Output the data that follows, keeping every line identical.

• _Recorded information_:

■ ■ ■ ■ ■

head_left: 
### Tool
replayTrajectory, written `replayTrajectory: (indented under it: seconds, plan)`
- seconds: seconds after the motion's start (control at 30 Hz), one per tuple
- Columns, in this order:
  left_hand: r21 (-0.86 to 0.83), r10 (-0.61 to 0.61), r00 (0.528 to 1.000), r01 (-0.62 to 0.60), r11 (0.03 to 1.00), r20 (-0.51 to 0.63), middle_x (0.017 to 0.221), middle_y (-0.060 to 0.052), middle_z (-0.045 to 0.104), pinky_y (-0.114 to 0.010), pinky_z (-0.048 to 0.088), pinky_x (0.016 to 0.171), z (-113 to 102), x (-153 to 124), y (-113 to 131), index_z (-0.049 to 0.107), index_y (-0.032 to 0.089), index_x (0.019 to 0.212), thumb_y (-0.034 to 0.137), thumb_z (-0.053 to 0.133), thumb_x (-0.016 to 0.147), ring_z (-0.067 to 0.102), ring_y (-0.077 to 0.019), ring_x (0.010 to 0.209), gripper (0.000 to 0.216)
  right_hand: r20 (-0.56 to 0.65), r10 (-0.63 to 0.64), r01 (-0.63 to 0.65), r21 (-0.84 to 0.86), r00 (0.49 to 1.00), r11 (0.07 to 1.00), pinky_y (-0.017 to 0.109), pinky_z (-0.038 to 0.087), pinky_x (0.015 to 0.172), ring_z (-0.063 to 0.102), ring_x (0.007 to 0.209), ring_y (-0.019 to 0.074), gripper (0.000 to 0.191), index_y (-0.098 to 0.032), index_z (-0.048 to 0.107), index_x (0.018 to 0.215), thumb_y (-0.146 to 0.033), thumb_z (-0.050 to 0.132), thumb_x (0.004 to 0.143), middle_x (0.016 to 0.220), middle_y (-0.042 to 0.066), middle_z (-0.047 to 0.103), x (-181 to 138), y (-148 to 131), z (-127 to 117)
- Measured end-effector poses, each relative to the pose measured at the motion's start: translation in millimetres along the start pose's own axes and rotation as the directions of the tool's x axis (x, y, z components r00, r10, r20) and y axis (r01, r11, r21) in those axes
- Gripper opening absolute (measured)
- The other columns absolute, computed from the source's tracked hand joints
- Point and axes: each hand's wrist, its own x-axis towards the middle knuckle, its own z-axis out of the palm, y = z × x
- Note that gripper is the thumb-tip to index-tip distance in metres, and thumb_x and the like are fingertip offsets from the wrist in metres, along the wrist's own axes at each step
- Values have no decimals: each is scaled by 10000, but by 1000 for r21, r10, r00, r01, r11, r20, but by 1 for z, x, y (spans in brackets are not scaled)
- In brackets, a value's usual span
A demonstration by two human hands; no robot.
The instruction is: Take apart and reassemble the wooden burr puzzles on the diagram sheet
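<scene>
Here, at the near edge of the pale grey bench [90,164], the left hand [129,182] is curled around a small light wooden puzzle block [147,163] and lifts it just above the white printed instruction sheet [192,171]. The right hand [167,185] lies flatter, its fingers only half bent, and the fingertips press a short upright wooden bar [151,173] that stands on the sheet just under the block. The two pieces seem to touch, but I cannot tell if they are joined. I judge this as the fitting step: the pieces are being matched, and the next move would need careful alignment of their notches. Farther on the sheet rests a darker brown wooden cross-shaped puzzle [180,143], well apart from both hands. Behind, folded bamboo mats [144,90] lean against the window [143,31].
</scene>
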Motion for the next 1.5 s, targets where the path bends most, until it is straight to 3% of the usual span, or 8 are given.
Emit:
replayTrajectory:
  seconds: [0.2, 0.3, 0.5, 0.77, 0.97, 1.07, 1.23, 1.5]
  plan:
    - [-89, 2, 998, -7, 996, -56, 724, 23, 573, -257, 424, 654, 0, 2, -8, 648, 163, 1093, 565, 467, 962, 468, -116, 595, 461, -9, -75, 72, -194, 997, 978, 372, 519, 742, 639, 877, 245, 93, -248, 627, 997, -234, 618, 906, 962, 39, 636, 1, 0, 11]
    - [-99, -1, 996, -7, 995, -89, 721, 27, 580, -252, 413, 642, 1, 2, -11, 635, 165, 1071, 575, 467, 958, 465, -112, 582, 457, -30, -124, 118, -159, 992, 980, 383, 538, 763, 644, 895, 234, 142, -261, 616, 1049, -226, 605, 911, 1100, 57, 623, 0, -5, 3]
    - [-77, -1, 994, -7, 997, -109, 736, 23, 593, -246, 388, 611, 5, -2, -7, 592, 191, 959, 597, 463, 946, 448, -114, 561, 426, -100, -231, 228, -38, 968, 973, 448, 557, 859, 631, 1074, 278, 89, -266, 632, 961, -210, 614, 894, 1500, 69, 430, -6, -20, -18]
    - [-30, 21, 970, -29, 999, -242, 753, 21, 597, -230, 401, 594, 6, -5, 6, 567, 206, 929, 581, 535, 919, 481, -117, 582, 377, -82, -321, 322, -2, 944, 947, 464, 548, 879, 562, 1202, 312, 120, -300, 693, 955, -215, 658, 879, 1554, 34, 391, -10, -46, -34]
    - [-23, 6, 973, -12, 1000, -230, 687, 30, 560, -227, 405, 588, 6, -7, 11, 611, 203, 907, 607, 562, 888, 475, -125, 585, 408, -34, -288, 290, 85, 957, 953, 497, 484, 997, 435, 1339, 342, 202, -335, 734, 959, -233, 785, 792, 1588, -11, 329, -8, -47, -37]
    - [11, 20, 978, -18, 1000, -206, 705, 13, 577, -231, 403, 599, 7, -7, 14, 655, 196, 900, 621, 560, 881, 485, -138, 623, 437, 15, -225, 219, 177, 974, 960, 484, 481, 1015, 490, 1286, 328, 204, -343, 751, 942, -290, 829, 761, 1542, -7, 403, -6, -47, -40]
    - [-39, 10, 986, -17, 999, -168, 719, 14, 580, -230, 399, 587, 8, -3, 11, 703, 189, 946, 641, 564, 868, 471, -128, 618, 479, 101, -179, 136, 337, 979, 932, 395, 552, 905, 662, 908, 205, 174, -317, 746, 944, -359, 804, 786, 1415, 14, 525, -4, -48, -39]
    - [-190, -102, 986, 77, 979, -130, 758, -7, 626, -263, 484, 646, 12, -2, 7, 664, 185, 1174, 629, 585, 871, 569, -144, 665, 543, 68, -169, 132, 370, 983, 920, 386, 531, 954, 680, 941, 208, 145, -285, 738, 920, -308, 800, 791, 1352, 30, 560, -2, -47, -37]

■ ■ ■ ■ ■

• _Answer for this exercise_:
head_left: 
### Tool
replayTrajectory, written `replayTrajectory: (indented under it: seconds, plan)`
- seconds: seconds after the motion's start (control at 30 Hz), one per tuple
- Columns, in this order:
  left_hand: r21 (-0.86 to 0.83), r10 (-0.61 to 0.61), r00 (0.528 to 1.000), r01 (-0.62 to 0.60), r11 (0.03 to 1.00), r20 (-0.51 to 0.63), middle_x (0.017 to 0.221), middle_y (-0.060 to 0.052), middle_z (-0.045 to 0.104), pinky_y (-0.114 to 0.010), pinky_z (-0.048 to 0.088), pinky_x (0.016 to 0.171), z (-113 to 102), x (-153 to 124), y (-113 to 131), index_z (-0.049 to 0.107), index_y (-0.032 to 0.089), index_x (0.019 to 0.212), thumb_y (-0.034 to 0.137), thumb_z (-0.053 to 0.133), thumb_x (-0.016 to 0.147), ring_z (-0.067 to 0.102), ring_y (-0.077 to 0.019), ring_x (0.010 to 0.209), gripper (0.000 to 0.216)
  right_hand: r20 (-0.56 to 0.65), r10 (-0.63 to 0.64), r01 (-0.63 to 0.65), r21 (-0.84 to 0.86), r00 (0.49 to 1.00), r11 (0.07 to 1.00), pinky_y (-0.017 to 0.109), pinky_z (-0.038 to 0.087), pinky_x (0.015 to 0.172), ring_z (-0.063 to 0.102), ring_x (0.007 to 0.209), ring_y (-0.019 to 0.074), gripper (0.000 to 0.191), index_y (-0.098 to 0.032), index_z (-0.048 to 0.107), index_x (0.018 to 0.215), thumb_y (-0.146 to 0.033), thumb_z (-0.050 to 0.132), thumb_x (0.004 to 0.143), middle_x (0.016 to 0.220), middle_y (-0.042 to 0.066), middle_z (-0.047 to 0.103), x (-181 to 138), y (-148 to 131), z (-127 to 117)
- Measured end-effector poses, each relative to the pose measured at the motion's start: translation in millimetres along the start pose's own axes and rotation as the directions of the tool's x axis (x, y, z components r00, r10, r20) and y axis (r01, r11, r21) in those axes
- Gripper opening absolute (measured)
- The other columns absolute, computed from the source's tracked hand joints
- Point and axes: each hand's wrist, its own x-axis towards the middle knuckle, its own z-axis out of the palm, y = z × x
- Note that gripper is the thumb-tip to index-tip distance in metres, and thumb_x and the like are fingertip offsets from the wrist in metres, along the wrist's own axes at each step
- Values have no decimals: each is scaled by 10000, but by 1000 for r21, r10, r00, r01, r11, r20, but by 1 for z, x, y (spans in brackets are not scaled)
- In brackets, a value's usual span
A demonstration by two human hands; no robot.
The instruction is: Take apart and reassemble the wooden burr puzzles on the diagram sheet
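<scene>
Here, at the near edge of the pale grey bench [90,164], the left hand [129,182] is curled around a small light wooden puzzle block [147,163] and lifts it just above the white printed instruction sheet [192,171]. The right hand [167,185] lies flatter, its fingers only half bent, and the fingertips press a short upright wooden bar [151,173] that stands on the sheet just under the block. The two pieces seem to touch, but I cannot tell if they are joined. I judge this as the fitting step: the pieces are being matched, and the next move would need careful alignment of their notches. Farther on the sheet rests a darker brown wooden cross-shaped puzzle [180,143], well apart from both hands. Behind, folded bamboo mats [144,90] lean against the window [143,31].
</scene>
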Motion for the next 1.5 s, targets where the path bends most, until it is straight to 3% of the usual span, or 8 are given.
Emit:
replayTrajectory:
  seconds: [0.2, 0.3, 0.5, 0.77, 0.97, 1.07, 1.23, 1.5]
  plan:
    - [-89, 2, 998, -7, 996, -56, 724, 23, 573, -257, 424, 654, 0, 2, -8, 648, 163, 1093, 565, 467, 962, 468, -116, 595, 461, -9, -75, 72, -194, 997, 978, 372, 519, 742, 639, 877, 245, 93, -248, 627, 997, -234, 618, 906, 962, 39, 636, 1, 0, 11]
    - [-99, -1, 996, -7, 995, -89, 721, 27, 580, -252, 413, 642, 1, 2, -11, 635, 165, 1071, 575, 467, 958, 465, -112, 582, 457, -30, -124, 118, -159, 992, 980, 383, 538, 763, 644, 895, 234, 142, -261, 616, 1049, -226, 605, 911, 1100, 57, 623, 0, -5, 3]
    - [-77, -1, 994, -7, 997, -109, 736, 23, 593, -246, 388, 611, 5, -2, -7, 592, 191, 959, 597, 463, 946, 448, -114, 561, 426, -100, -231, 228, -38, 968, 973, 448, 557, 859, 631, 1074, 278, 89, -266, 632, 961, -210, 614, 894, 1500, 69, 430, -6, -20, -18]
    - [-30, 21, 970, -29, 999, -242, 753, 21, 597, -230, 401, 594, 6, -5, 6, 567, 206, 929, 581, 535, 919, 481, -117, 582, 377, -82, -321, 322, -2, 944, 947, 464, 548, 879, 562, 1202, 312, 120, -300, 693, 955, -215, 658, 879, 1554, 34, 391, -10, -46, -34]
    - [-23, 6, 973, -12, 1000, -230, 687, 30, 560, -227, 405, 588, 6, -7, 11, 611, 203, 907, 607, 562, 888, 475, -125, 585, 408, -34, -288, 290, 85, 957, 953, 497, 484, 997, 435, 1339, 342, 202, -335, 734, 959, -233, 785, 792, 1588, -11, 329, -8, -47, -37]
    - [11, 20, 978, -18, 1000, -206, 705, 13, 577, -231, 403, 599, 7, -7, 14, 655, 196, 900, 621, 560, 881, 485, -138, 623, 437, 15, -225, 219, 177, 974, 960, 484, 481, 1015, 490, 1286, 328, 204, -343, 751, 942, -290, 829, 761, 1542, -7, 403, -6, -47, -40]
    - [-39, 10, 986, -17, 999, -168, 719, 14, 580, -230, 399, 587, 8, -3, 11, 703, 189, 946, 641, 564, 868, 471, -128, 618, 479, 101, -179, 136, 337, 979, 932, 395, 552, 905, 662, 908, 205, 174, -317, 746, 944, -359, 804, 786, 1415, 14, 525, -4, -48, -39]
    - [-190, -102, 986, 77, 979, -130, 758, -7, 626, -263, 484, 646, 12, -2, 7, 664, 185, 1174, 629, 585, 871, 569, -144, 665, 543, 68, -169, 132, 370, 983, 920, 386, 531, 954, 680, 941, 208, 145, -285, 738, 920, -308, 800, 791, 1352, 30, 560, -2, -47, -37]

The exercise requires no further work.